=== Data for analysis ===

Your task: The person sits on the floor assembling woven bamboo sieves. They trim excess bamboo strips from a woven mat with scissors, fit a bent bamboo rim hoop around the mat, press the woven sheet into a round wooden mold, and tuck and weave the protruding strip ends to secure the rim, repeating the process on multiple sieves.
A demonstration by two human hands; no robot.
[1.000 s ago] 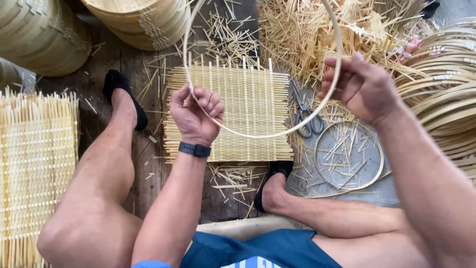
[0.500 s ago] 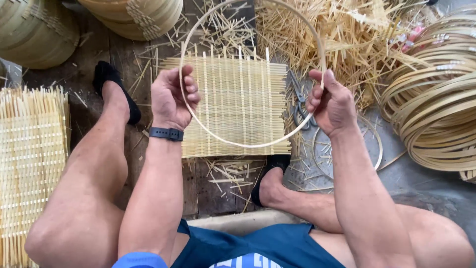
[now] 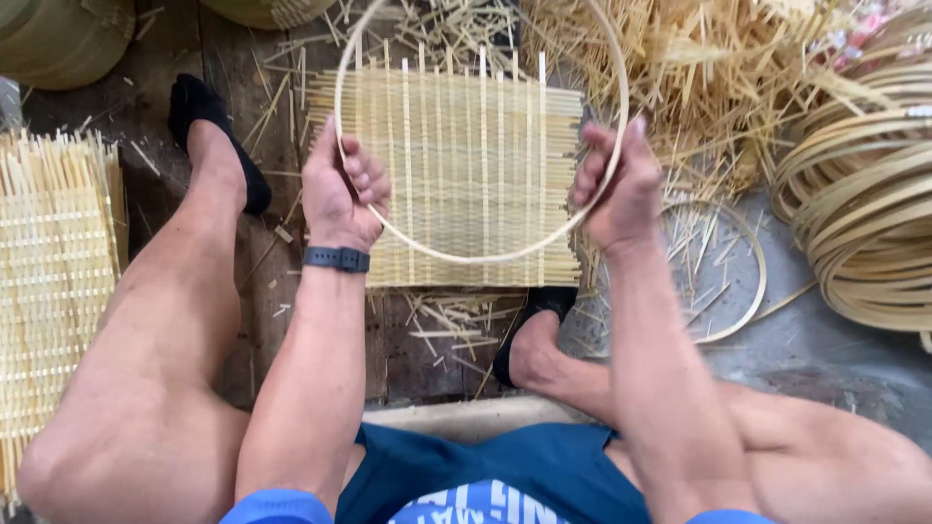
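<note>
Left hand (image 3: 342, 189) and right hand (image 3: 614, 184) each close firmly on the thin bamboo hoop (image 3: 466, 254), held above the woven mat (image 3: 456, 146) on the floor. Risk: uneven squeezing could kink or snap it.

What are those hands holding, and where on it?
Both hold a thin bamboo hoop: left hand on its left side, right hand on its right side.

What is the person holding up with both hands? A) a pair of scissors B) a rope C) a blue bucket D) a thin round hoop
D: the left hand and the right hand each grip one side of a thin bamboo hoop, held above a square woven mat on the floor.
</note>
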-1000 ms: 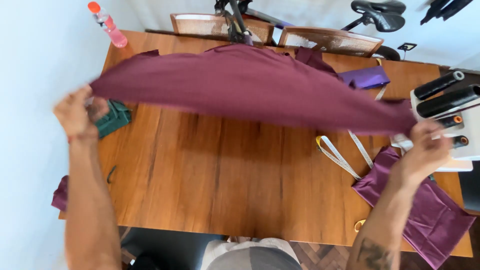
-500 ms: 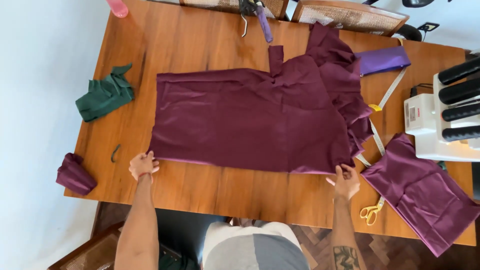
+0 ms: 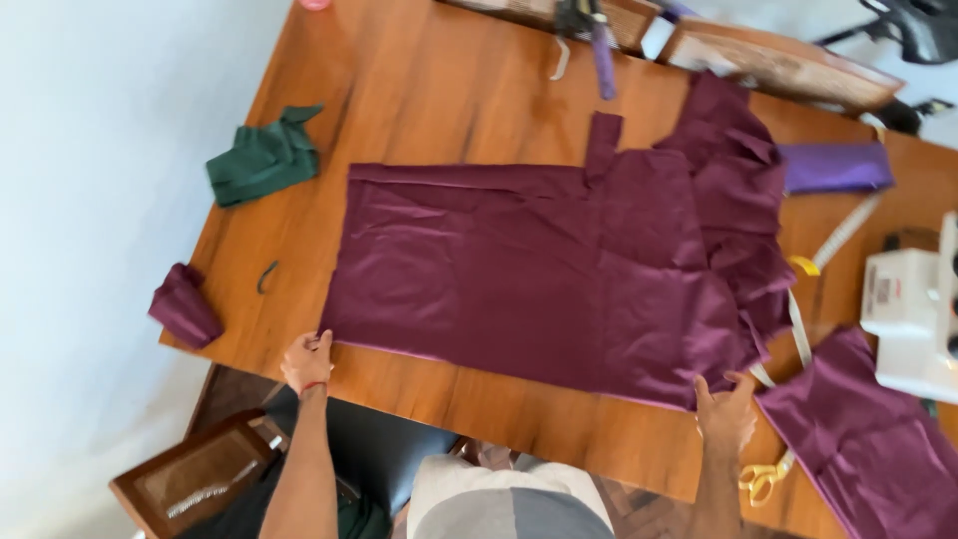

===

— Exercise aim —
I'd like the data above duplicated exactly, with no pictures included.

— Reply —
Your task: The person sits on the floor assembling woven bamboo sieves. They trim excess bamboo strips from a woven mat with scissors, fit a bent bamboo rim hoop around the mat, press the woven sheet into a round wooden mold, and tuck and weave the protruding strip ends to secure the rim, repeating the process on multiple sieves.
A demonstration by two human hands; no robot.
[1.000 s ago] 
[0.500 s ago] 
[now] 
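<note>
Left hand (image 3: 342, 189) and right hand (image 3: 614, 184) each close firmly on the thin bamboo hoop (image 3: 466, 254), held above the woven mat (image 3: 456, 146) on the floor. Risk: uneven squeezing could kink or snap it.

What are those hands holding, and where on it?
Both hold a thin bamboo hoop: left hand on its left side, right hand on its right side.

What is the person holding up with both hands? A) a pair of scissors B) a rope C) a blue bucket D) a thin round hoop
D: the left hand and the right hand each grip one side of a thin bamboo hoop, held above a square woven mat on the floor.
</note>
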-1000 ms: 
-500 ms: 
+0 ms: 

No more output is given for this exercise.